**Problem description**.
All of the data must be written out verbatim, with pictures excluded.

**Given data**.
•••

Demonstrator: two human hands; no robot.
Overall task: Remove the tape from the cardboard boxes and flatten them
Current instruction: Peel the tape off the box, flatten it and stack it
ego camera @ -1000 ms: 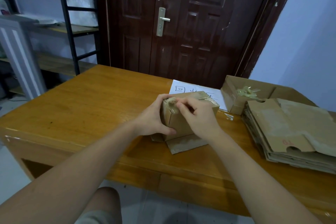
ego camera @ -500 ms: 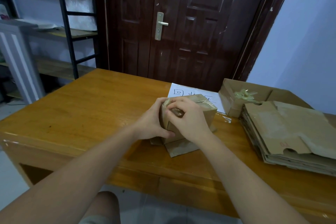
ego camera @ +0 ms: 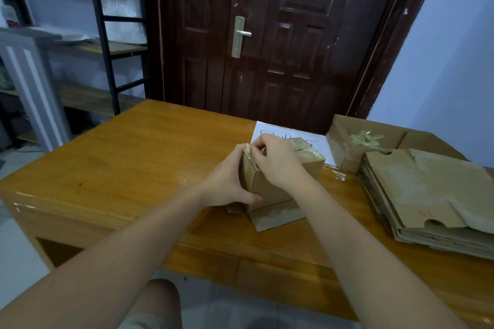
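a dark wooden door stands behind the wooden counter. near the counter's middle, the left hand grips the small cardboard box by its side, while the right hand pinches the tape at the box's top corner. a white paper behind it bears writing too small to read. flattened boxes are stacked at the right edge.

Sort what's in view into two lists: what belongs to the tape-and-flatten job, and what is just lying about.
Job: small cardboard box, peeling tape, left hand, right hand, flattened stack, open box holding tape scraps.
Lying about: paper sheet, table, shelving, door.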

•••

**Solution for this exercise**.
Demonstrator: two human hands; no robot.
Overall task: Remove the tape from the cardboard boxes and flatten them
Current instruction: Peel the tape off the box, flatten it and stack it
ego camera @ -1000 ms: 
ego camera @ -500 ms: 
ego camera @ +0 ms: 
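a dark wooden door stands behind the wooden counter. near the counter's middle, the left hand grips the small cardboard box by its side, while the right hand pinches the tape at the box's top corner. a white paper behind it bears writing too small to read. flattened boxes are stacked at the right edge.

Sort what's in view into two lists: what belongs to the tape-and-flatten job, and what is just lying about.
Job: small cardboard box, peeling tape, left hand, right hand, flattened stack, open box holding tape scraps.
Lying about: paper sheet, table, shelving, door.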

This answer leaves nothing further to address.